***** Data block *****

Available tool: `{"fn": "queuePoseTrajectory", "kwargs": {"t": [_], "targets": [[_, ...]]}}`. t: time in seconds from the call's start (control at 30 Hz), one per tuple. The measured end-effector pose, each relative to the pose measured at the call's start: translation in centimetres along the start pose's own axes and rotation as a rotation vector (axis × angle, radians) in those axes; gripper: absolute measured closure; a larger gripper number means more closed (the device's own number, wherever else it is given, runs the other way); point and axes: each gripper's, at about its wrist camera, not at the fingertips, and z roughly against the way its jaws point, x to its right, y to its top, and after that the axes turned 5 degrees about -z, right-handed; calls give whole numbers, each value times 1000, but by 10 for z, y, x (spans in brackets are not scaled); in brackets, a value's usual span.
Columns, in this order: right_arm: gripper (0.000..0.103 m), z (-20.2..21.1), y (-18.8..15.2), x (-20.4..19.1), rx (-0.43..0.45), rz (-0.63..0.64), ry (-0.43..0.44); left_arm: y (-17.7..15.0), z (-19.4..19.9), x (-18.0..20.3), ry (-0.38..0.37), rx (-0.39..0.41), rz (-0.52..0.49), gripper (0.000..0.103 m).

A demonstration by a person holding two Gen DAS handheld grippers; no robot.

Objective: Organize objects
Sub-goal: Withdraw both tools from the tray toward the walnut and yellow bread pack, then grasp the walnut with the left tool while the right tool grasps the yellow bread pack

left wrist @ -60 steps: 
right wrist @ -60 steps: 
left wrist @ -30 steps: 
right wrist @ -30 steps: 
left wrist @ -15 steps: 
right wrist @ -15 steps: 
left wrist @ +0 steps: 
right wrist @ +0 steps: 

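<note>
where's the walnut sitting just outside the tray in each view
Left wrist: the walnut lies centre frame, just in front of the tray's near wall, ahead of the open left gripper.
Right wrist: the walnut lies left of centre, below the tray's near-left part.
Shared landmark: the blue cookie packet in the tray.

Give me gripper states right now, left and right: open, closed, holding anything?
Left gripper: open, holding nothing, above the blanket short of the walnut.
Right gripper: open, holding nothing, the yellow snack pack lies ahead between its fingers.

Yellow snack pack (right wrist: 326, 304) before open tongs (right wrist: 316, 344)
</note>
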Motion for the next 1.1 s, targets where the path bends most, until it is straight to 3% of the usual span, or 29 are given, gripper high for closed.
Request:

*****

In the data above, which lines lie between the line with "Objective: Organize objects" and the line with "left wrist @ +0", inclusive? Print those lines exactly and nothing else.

* Task answer *
Objective: Organize objects
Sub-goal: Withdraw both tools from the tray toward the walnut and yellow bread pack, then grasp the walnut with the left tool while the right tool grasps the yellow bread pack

left wrist @ -60 steps: 
right wrist @ -60 steps: 
left wrist @ -30 steps: 
right wrist @ -30 steps: 
left wrist @ -15 steps: 
right wrist @ -15 steps: 
left wrist @ +0 steps: 

For this exercise, nothing further remains.